I close my eyes, and the image of him nodding, agreeing with some silly thing that I said, appears in my mind as clearly as if he were standing alive in front of me. But when I open my eyes he hasn’t moved. I wonder for a moment whether I should take his mask off but decide I’d rather remember him like this, armored and regal, along with the brief glimpse I got of his living face the last time I saw him alive.

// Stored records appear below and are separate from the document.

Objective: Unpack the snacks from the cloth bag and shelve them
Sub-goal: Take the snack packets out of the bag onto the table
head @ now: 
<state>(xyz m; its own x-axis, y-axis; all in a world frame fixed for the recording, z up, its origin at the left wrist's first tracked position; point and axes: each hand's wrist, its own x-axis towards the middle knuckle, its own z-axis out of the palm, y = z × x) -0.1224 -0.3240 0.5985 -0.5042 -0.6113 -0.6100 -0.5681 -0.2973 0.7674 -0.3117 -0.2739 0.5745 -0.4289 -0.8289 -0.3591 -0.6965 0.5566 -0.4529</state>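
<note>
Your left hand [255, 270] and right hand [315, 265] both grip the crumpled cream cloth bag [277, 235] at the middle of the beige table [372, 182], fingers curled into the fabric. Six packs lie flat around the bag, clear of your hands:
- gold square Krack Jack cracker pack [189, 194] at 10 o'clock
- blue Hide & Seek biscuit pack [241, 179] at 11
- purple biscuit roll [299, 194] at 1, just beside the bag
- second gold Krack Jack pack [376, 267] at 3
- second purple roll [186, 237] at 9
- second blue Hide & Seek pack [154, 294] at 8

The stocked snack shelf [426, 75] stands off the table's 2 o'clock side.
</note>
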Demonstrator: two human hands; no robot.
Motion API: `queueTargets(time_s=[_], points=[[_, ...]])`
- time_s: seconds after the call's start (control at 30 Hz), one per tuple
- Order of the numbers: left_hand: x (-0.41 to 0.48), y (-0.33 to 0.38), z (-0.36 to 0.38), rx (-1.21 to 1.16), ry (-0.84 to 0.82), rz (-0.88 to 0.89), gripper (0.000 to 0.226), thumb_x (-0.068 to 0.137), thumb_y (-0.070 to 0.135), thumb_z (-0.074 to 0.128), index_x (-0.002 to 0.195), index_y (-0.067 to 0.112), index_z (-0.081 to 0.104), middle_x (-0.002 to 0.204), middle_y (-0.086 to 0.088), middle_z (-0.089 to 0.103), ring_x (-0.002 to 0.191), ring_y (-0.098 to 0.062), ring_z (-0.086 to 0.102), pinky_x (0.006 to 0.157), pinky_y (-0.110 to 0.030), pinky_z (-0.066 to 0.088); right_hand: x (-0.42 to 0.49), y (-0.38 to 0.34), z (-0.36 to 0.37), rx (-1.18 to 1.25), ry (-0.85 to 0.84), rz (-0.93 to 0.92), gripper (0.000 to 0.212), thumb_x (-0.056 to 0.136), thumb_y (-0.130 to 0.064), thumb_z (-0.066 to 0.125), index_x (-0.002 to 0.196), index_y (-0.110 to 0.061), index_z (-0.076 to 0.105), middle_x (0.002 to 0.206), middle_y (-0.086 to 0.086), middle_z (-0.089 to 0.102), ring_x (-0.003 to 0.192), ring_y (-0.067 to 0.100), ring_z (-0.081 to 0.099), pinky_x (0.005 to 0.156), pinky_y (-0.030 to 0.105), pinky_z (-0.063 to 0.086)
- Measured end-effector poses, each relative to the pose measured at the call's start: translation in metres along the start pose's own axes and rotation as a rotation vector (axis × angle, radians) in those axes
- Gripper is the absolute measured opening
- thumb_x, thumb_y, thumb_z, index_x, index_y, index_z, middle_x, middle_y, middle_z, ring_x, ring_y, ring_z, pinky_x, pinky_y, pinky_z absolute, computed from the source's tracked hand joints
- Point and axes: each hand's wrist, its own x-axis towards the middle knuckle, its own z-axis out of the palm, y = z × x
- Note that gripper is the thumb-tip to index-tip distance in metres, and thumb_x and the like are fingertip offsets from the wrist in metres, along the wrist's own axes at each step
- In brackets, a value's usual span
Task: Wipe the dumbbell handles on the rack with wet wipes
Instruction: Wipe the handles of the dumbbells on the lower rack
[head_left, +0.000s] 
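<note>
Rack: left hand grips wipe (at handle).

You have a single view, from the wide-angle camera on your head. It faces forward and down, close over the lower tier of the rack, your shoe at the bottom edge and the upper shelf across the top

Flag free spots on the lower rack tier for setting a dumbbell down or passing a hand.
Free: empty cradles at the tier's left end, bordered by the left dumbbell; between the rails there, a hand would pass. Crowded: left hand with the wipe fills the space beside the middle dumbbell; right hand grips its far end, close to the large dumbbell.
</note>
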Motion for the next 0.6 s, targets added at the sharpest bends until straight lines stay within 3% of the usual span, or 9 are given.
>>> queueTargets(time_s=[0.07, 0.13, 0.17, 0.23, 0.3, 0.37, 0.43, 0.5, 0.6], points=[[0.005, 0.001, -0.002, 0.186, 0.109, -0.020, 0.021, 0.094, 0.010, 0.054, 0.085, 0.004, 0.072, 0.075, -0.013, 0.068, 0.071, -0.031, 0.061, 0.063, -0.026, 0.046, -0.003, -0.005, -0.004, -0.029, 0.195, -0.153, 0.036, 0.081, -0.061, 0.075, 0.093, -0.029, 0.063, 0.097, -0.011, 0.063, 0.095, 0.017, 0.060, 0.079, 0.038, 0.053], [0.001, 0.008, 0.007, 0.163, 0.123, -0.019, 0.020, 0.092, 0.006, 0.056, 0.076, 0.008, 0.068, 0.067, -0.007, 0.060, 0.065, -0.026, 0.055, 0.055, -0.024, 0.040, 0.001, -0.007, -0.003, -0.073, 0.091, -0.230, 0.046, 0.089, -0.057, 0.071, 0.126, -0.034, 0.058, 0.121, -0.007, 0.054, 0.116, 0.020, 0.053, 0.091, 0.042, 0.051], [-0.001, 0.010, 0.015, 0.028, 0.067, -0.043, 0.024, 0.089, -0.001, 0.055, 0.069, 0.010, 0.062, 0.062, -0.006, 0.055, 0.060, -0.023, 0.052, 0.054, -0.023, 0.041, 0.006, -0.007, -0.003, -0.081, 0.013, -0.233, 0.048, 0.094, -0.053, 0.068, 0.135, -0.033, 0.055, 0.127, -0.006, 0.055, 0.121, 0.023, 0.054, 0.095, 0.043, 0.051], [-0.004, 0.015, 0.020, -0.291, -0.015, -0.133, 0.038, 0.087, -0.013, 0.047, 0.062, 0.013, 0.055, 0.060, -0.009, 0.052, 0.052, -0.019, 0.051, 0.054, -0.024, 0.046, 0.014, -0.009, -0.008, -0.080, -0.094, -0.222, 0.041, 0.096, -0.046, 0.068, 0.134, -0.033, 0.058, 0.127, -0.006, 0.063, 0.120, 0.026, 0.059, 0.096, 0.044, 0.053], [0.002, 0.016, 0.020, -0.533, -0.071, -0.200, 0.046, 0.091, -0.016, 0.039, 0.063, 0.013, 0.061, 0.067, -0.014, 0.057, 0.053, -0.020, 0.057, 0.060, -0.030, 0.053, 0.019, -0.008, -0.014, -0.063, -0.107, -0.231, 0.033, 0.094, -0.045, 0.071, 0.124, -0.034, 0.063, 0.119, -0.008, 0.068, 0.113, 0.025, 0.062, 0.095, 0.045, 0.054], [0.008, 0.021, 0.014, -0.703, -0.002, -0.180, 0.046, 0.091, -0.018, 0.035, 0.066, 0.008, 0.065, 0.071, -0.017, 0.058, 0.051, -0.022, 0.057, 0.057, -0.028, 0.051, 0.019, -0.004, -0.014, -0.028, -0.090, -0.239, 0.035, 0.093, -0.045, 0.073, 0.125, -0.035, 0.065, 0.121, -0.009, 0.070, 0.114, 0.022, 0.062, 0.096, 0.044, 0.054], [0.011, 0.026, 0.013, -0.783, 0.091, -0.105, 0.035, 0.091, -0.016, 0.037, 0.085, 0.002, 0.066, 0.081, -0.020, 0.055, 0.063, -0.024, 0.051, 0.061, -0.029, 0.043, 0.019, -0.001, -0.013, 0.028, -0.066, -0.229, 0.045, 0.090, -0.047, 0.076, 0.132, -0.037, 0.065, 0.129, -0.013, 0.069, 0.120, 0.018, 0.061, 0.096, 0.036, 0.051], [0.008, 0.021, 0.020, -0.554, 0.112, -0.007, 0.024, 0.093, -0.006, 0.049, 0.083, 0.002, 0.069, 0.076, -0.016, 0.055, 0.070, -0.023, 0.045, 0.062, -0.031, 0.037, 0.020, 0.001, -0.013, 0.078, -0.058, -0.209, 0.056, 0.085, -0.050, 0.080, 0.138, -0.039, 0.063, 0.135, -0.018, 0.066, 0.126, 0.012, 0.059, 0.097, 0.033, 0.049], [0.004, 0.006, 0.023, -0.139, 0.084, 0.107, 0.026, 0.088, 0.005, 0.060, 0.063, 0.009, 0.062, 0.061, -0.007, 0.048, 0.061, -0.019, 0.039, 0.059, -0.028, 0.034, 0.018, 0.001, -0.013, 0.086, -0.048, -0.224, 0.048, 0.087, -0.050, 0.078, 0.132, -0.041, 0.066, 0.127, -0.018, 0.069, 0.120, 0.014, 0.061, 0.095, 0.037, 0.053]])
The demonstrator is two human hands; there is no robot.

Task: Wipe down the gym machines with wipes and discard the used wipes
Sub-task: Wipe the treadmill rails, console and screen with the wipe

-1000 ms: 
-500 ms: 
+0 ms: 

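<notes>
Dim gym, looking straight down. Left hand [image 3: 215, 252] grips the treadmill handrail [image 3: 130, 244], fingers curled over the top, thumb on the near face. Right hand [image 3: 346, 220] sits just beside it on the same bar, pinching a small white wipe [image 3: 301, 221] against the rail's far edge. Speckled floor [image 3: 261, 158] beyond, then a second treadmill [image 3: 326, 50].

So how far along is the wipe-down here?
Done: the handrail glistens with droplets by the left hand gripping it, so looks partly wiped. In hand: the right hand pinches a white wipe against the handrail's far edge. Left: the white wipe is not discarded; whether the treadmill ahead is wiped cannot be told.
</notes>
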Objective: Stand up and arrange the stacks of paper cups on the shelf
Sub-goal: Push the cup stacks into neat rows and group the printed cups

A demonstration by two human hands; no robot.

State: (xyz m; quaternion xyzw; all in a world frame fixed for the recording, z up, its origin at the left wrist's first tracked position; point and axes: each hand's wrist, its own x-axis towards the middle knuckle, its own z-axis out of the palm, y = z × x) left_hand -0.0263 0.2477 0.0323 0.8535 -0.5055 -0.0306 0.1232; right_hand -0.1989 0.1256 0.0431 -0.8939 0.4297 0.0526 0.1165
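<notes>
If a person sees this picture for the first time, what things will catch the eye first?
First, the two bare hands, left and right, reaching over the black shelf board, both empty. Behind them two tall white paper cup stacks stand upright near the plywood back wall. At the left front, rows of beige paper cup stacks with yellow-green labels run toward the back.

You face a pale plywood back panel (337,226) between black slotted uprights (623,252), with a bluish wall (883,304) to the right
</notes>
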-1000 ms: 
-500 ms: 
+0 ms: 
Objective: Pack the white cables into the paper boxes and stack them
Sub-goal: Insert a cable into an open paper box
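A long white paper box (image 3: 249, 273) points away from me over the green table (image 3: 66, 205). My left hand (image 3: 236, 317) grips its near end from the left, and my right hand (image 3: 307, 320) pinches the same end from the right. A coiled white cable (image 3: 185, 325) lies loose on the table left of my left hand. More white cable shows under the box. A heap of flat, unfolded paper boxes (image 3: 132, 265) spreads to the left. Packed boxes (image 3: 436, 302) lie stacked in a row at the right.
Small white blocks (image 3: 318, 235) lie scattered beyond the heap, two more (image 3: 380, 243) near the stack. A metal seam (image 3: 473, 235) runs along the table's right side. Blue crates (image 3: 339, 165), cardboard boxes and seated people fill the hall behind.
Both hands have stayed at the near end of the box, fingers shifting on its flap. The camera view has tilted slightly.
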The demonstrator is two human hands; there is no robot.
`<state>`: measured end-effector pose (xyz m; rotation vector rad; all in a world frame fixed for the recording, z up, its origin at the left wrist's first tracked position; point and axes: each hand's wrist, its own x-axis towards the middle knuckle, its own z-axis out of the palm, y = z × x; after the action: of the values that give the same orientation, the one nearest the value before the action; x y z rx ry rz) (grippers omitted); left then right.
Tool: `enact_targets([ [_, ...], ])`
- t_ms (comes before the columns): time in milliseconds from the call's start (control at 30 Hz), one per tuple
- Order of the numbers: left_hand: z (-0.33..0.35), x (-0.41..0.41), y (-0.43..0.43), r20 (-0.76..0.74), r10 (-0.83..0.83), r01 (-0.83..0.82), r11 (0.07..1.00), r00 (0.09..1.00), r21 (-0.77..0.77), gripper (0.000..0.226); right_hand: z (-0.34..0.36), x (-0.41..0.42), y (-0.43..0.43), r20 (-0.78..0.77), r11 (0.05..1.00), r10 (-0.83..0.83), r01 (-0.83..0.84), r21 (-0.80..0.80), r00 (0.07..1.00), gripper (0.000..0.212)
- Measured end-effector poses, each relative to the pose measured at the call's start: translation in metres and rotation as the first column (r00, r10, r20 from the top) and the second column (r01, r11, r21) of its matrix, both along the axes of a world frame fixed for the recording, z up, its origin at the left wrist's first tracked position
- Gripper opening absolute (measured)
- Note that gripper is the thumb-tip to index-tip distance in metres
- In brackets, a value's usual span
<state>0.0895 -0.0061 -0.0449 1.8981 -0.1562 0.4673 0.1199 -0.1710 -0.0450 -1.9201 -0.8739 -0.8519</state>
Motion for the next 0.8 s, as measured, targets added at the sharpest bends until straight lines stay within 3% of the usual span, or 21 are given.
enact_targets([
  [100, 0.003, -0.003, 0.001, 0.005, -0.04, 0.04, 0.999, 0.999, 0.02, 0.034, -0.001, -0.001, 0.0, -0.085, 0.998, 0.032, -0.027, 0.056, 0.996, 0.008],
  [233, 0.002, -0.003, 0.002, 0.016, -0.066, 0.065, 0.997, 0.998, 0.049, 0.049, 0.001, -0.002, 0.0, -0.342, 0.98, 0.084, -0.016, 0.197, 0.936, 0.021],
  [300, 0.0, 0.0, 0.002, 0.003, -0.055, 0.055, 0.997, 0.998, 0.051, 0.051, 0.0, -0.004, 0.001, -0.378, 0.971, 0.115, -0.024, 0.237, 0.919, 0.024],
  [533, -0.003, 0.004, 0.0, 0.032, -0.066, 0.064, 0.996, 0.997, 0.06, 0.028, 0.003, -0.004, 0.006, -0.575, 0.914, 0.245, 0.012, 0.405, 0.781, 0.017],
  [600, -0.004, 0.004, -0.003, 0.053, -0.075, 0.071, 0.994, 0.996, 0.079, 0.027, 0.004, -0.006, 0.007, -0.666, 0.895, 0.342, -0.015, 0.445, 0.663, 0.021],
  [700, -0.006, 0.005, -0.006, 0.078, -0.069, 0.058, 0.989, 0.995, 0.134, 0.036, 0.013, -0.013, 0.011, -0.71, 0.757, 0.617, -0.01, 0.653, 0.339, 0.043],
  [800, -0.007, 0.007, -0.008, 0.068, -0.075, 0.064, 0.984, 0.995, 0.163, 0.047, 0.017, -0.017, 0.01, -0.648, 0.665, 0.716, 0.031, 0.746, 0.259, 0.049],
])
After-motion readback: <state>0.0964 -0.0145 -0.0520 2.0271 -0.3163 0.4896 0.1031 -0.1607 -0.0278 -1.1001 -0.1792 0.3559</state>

As I reach for him, the blanket slips off my shoulders and onto the floor. I lift it and drape it over his back like a cape. It’s a Hudson’s Bay blanket, so it makes him look a bit like a Canadian superhero, which makes me smile.
“I think we have to go back to the dunes,” I say. “I don’t know where else to look for Topher. Maybe I’ll just have to hope that he made it out somehow. Maybe… maybe he followed Xander’s map? I hope he did.” I pause before I say the next words, because I don’t want them to be true. “We might be able to stop whatever is coming. Stop it from hurting anyone else. Maybe that’s my destiny.”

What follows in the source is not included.